1.28.2010

Smart parasites

Last week Fox's hit edge-of-real-science show Fringe featured a virus that was able to manipulate its host's behavior to ensure it's own survival and dispersal among other individuals. For example, the virus was able to realize when it was being contained and could "think" it's way out of the quarantine by directing it's host to jump out of a window or kill other individuals in an attempt to escape into the outside world. This seemed a little far-fetched at the time, but today I discovered that it really isn't all that far from the truth....

Robert Sapolsky, a professor and biological researcher from Stanford University, has studied many different aspects of neuroscience and the body's response to stress for the past 25 years or so and in this interview goes in to detail about real life parasites that are capable of controlling their host's behavior to a remarkable degree. Maybe they can't make anyone jump off tall buildings but Toxoplasma, for example, which found only n the gut of a cat and in their feces is able to cause rats to suddenly not only ignore their innate fear of the smell of a cat but to actually be attracted to it. Quite an interesting interview. Even though it is a little long, it is worth setting aside 30 min of your day to listen to this guy talk.

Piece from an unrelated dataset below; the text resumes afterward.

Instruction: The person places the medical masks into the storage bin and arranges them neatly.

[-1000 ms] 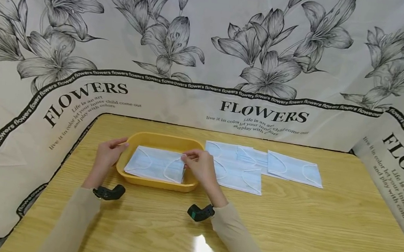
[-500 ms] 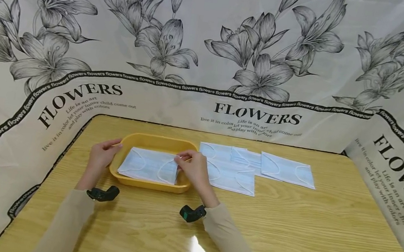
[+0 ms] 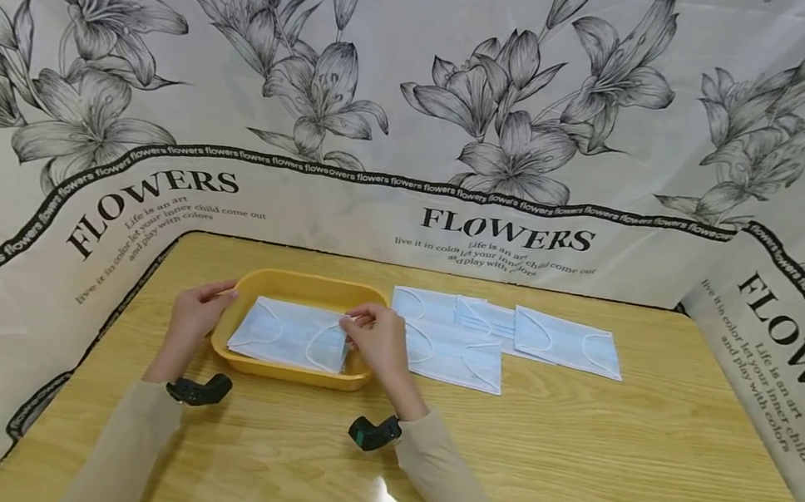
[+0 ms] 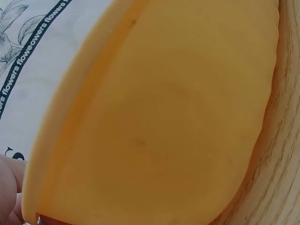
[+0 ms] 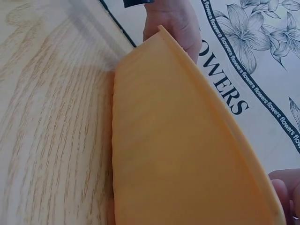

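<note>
Across the tray [image 3: 233, 341], left to right: left hand [image 3: 194, 313] w/ relaxed fingers touching the left rim, mask [image 3: 290, 333] lying inside w/ long axis left-right, right hand [image 3: 378, 340] pinching its right end; spare masks [image 3: 504, 343] further right on table [image 3: 573, 456]

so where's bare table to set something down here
Bare wood runs along the near edge of the table and over its right side, beyond the loose masks. It is crowded at back left: the yellow tray with a mask, left hand, right hand.
</note>
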Demonstrator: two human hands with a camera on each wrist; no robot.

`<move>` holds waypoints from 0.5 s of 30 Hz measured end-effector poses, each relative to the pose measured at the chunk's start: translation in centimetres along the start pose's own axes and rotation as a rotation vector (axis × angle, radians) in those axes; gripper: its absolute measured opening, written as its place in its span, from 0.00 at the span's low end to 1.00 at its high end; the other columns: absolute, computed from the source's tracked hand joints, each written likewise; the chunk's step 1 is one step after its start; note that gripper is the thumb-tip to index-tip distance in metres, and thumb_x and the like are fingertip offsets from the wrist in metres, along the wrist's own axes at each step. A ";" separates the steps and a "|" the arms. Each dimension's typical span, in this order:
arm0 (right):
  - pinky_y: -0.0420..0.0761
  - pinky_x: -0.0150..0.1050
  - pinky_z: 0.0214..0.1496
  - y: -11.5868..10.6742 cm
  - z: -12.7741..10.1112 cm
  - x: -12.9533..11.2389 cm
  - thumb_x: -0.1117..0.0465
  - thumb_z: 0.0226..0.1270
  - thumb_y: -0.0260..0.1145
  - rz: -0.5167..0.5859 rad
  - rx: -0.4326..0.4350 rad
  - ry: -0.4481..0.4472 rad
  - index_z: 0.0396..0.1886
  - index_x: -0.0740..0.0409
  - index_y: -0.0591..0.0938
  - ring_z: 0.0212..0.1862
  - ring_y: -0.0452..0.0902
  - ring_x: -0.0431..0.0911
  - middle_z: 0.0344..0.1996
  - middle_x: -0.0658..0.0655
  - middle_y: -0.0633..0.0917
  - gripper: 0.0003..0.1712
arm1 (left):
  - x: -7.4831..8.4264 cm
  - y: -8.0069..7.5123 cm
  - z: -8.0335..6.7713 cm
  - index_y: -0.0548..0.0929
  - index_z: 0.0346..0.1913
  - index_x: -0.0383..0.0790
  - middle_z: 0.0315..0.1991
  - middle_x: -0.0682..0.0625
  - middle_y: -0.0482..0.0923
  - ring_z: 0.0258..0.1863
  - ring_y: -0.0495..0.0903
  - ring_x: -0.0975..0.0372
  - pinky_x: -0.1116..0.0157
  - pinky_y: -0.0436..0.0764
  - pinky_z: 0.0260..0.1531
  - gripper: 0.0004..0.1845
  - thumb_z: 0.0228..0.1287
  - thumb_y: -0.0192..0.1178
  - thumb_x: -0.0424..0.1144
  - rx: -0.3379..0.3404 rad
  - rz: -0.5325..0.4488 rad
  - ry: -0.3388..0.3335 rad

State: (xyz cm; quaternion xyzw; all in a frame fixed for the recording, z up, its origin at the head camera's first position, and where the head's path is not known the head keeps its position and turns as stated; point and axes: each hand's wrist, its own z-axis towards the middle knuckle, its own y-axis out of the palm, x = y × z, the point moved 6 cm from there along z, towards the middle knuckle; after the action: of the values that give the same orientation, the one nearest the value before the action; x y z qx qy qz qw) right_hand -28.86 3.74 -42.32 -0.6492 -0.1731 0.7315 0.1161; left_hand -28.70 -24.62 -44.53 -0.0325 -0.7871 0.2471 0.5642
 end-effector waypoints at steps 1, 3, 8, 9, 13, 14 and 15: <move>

As a side note, I saw him speak about "why zebras don't get ulcers" when he came to Lafayette a few years ago. He is an amazing and entertaining public speaker and really seems to do research for the love of discovering new and cool things. In his own words: "I love science, and it pains me to think that so many are terrified of the subject or feel that choosing science means you cannot also choose compassion, or the arts, or be awed by nature. Science is not meant to cure us of mystery, but to reinvent and reinvigorate it."